The problem being raisedABP Studio AI Agent's answer
Opacity: decisions buried in code, no rationaleThe Analyze engine makes the structure visible; Plan mode turns a decision into a written plan first
Speed-review gap: agent fast, review slowDeterministic workflows + ABP-aware review close the loop inside the IDE
Convergence onto narrow stacks / concentrated riskABP already provides a consistent, secure, enterprise stack and conventions
Governance / ADR gapLessons + shared custom workflows put decisions on the record
Implicit coupling: the prompt dictates the infrastructureSolution-awareness means infrastructure is determined by the real structure, not by guesswork

The pattern is consistent: everything the governance framework says "should exist" is part of ABP Agent's design.


An Honest Boundary

Let's be clear: the governance framework above is a general, ABP-independent discussion; it wasn't built to promote ABP. Nor are we claiming that "academia recommends ABP." Our claim is more modest and more solid: ABP Studio AI Agent's design overlaps remarkably with these principles.

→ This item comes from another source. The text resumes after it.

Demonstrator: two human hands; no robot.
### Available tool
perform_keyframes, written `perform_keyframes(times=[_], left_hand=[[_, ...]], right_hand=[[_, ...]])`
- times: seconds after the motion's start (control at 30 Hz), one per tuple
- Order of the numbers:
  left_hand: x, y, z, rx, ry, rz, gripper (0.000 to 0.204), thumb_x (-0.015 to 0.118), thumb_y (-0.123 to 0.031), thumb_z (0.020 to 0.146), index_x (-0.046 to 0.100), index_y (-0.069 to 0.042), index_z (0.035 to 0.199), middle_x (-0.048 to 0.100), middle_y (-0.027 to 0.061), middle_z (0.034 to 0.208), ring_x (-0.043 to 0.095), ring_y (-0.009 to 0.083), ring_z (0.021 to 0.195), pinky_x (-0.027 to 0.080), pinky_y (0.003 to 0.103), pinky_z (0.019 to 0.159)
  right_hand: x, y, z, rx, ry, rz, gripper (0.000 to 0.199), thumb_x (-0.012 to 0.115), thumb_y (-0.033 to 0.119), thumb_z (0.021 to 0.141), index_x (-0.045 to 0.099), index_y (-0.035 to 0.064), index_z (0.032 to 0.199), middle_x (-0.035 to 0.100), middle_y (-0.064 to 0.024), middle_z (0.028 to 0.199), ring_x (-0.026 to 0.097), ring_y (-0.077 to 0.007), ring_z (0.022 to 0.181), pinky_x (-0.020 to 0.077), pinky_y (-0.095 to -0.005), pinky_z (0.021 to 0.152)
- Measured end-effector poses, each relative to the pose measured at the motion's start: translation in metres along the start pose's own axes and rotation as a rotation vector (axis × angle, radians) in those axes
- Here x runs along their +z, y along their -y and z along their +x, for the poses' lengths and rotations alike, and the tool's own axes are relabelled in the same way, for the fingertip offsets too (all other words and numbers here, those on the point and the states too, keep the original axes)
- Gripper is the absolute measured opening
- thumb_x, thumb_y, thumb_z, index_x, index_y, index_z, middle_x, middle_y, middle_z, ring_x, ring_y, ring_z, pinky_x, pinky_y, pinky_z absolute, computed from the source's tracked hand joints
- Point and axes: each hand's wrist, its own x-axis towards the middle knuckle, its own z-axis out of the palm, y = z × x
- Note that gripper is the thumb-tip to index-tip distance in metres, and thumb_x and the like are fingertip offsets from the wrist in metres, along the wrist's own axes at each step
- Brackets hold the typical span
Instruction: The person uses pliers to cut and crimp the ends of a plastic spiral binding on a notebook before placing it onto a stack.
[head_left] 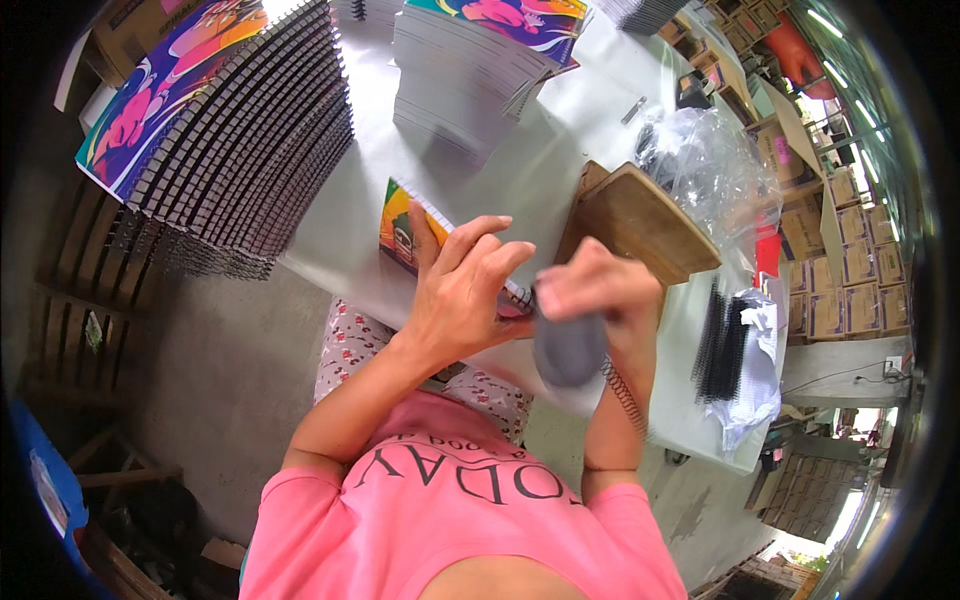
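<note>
A small notebook (398, 232) with a yellow, green and red cover lies at the near table edge. My left hand (455, 285) grips it, fingers bent over its upper side. Beside its right end is my right hand (600, 290), smeared by motion, its fingers curled together at the notebook's edge. A thin dark spiral binding coil (625, 398) runs from under this hand along my right forearm; the fingers appear closed on it, though blur hides the exact grip. Below the right hand, a dark grey rounded shape (568, 352) is too blurred to identify.
A tall stack of coil-bound notebooks (255, 120) stands at left. Behind my hands is a pile of loose-leaf blocks (455, 90). To the right are a brown wooden stand (640, 215), a clear plastic bag (705, 165), black coils (718, 345) and crumpled paper (758, 385). Cartons (845, 300) fill the far right.
</note>
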Motion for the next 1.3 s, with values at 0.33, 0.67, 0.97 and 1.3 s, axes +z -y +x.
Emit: perform_keyframes(times=[0.33, 0.67, 0.97, 1.3], left_hand=[[-0.027, 0.036, 0.019, -0.064, 0.006, 0.074, 0.059, 0.084, -0.049, 0.040, 0.054, -0.007, 0.068, 0.045, 0.0096, 0.099, 0.042, 0.0349, 0.112, 0.038, 0.046, 0.089], [-0.031, 0.038, 0.024, -0.015, 0.029, 0.003, 0.056, 0.085, -0.046, 0.044, 0.054, -0.007, 0.067, 0.043, 0.0137, 0.112, 0.032, 0.0405, 0.123, 0.036, 0.051, 0.094], [-0.031, 0.041, 0.015, -0.181, -0.020, -0.244, 0.067, 0.089, -0.045, 0.037, 0.053, -0.007, 0.080, 0.039, 0.0147, 0.116, 0.036, 0.0360, 0.118, 0.036, 0.046, 0.094], [-0.008, 0.062, -0.009, -0.519, -0.128, -0.699, 0.097, 0.095, -0.029, 0.037, 0.034, -0.006, 0.108, 0.038, 0.0088, 0.102, 0.042, 0.0193, 0.095, 0.037, 0.033, 0.089]], right_hand=[[0.004, -0.023, 0.015, 0.590, -0.247, -0.141, 0.029, 0.059, -0.008, 0.063, 0.072, 0.0018, 0.087, 0.068, -0.0099, 0.084, 0.060, -0.0144, 0.073, 0.0471, -0.0226, 0.066], [0.014, -0.012, 0.030, 0.061, -0.022, 0.032, 0.018, 0.062, -0.001, 0.068, 0.073, 0.0035, 0.082, 0.068, -0.0095, 0.080, 0.061, -0.0164, 0.072, 0.0500, -0.0283, 0.065], [0.017, -0.027, 0.034, 0.445, -0.045, -0.175, 0.031, 0.060, -0.007, 0.061, 0.073, 0.0030, 0.087, 0.069, -0.0133, 0.083, 0.063, -0.0175, 0.075, 0.0480, -0.0263, 0.068], [0.023, -0.025, 0.038, 0.037, 0.038, 0.337, 0.038, 0.058, -0.009, 0.061, 0.072, 0.0057, 0.094, 0.069, -0.0110, 0.088, 0.063, -0.0165, 0.079, 0.0483, -0.0284, 0.072]])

Vibe architecting is a real risk, and no tool reduces it to zero; but in enterprise .NET development, ABP Agent is built to reduce that risk meaningfully.


Conclusion

The real question is not whether AI agents make architectural decisions; they do, and that is now an irreversible reality. The real question is this: are those decisions visible, governed, and reviewable, or do they get quietly buried in the code and turn into technical debt?

ABP Studio AI Agent is designed to answer "yes, visible and governed." It surfaces decisions instead of hiding them; it knows the structure of the solution instead of guessing; it learns and keeps a record instead of starting from scratch every time. If you build enterprise software in the age of vibe architecting, that is exactly where the difference lies.